Some viewers are likely to feel cheated even so - dismayed to find quite so much that is familiar, so little that has the fresh splash of newness. Potter, with the recklessness of imminent death upon him, wrote that the plays are "as fitting a summation as they are a testament both to my character and my career". Certainly the opening episode of Karaoke appears to offer a condensed tour of his principal artistic trademarks - a monorail trip through Potterland. There's the erotic obsession with directable women, in this case a bar hostess who may, or may not, end up garrotted; the potency of cheap music, the dread of hospitals, the dark potential of creative invention, the delicious exercise of spleen - and this sense of a career regurgitated is unlikely to diminish as the series unfolds. Karaoke ends with the singing of "Pennies From Heaven" and references to the Methodist hymn which Potter quoted in his final interview with Melvyn Bragg - "Will there be any stars, any stars in my crown". Anyone who has seen Potter's play Double Dare, in which a television playwright finds his lines coming disturbingly to life, will hear a stronger echo still of earlier work. Karaoke is funny and unexpectedly gentle at times. For the moment, though, it is more an aide- memoire to Potter's past achievements than a fitting memorial to them.

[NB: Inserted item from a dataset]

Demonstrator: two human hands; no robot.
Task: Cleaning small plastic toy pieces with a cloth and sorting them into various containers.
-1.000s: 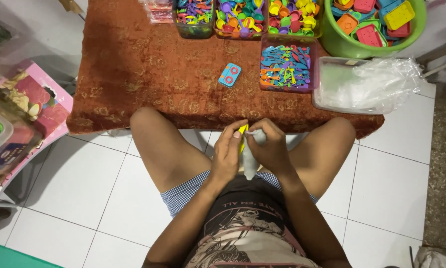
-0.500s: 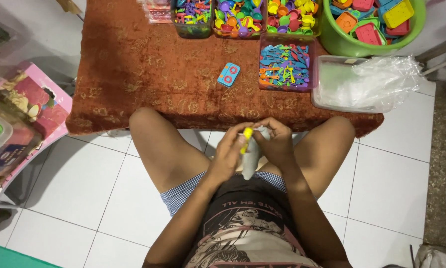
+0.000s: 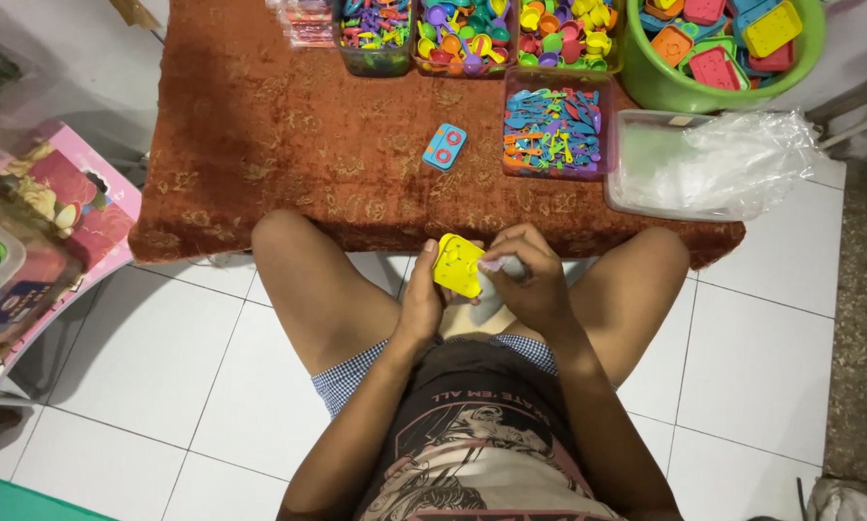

As Daniel Feeld, Albert Finney gives it his all - indeed he's out of breath with acting, delivering a gasping, rumpled performance that is as characteristic of his style as the script is of Potter's. "You just have to blow," he said in The South Bank Show (ITV), using a jazz image for his unsystematic method. Gerald Fox's film, shot over lunch and accompanied by far too much chummy joshing about Bragg's drinking habits, was either screamingly incestuous or thoughtfully self-referential, according to your taste. I tentatively came down on the side of the latter, persuaded by useful echoes between drama and interview (and between Finney and Potter, grammar school boys who made it into the Soho aristocracy), but it was a damned tight call.